Question

A radiation shield that has the same emissivity \(\varepsilon_{3}\) on both sides is placed between two large parallel plates, which are maintained at uniform temperatures of \(T_{1}=650 \mathrm{~K}\) and \(T_{2}=400 \mathrm{~K}\) and have emissivities of \(\varepsilon_{1}=0.6\) and \(\varepsilon_{2}=0.9\), respectively. Determine the emissivity of the radiation shield if the radiation heat transfer between the plates is to be reduced to 15 percent of that without the radiation shield.

Short answer

Answer: The emissivity of the radiation shield is approximately 0.322.

Step-by-step solution

Determine the radiation heat transfer rate without the shield

According to the Stefan-Boltzmann law, the radiation heat transfer rate between two large parallel plates can be calculated as follows: \(Q = \sigma(1 / \frac{1 - \varepsilon_1}{\varepsilon_1} + \frac{1}{A} + \frac{1 - \varepsilon_2}{\varepsilon_2})^{-1}(T_1^4 - T_2^4)\) where \(Q\) is the heat transfer rate, \(\sigma\) is the Stefan-Boltzmann constant (\(5.67 × 10^{-8} \, W/m^2K^4\)), A is the area, and T are the temperatures. Since there is no shield between the plates, we can simplify the equation as follows: \(Q_0 = \sigma (1 / \frac{1 - \varepsilon_1}{\varepsilon_1} + \frac{1 - \varepsilon_2}{\varepsilon_2})^{-1}(T_1^4 - T_2^4)\) Substitute the given values into the equation: \(Q_0 = 5.67 × 10^{-8}(1 / \frac{1 - 0.6}{0.6} + \frac{1 - 0.9}{0.9})^{-1}(650^4 - 400^4)\) Calculate the heat transfer rate: \(Q_0 \approx 7035 \, W\)

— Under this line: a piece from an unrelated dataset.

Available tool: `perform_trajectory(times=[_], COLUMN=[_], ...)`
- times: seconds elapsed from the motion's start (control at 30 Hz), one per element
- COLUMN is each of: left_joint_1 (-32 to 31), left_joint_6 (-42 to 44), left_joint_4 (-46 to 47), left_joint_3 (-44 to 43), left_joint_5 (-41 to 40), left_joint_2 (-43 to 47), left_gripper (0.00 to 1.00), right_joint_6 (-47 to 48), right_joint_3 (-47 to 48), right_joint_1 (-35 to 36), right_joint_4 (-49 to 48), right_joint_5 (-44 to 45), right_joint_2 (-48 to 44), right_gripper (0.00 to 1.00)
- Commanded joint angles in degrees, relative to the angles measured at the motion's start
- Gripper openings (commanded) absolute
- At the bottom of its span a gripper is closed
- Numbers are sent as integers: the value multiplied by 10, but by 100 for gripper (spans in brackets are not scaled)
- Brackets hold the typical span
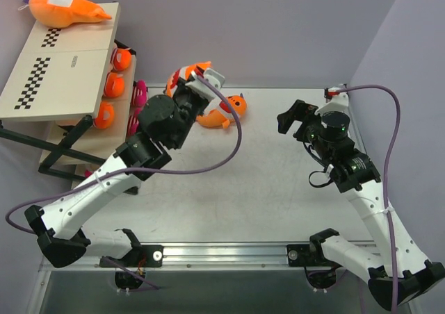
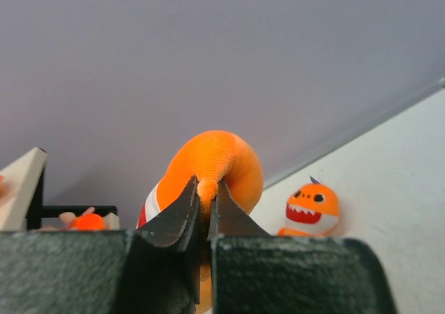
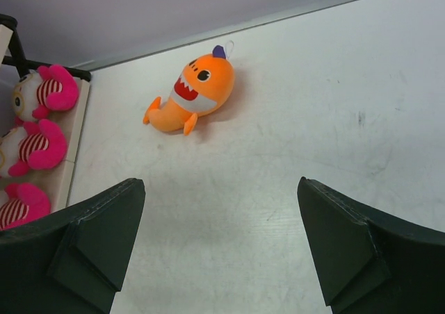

Determine the condition for the radiation heat transfer rate with the shield

The condition given is that the radiation heat transfer between the plates should be reduced to 15 percent of that without the shield. Mathematically, this can be represented as: \(Q_{with\,shield} = 0.15 × Q_{without\,shield}\) Substitute the value of \(Q_{without\,shield}\) from Step 1: \(Q_{with\,shield} = 0.15 × 7035 \, W\) Calculate the desired heat transfer rate: \(Q_{with\,shield} \approx 1055.25 \, W\)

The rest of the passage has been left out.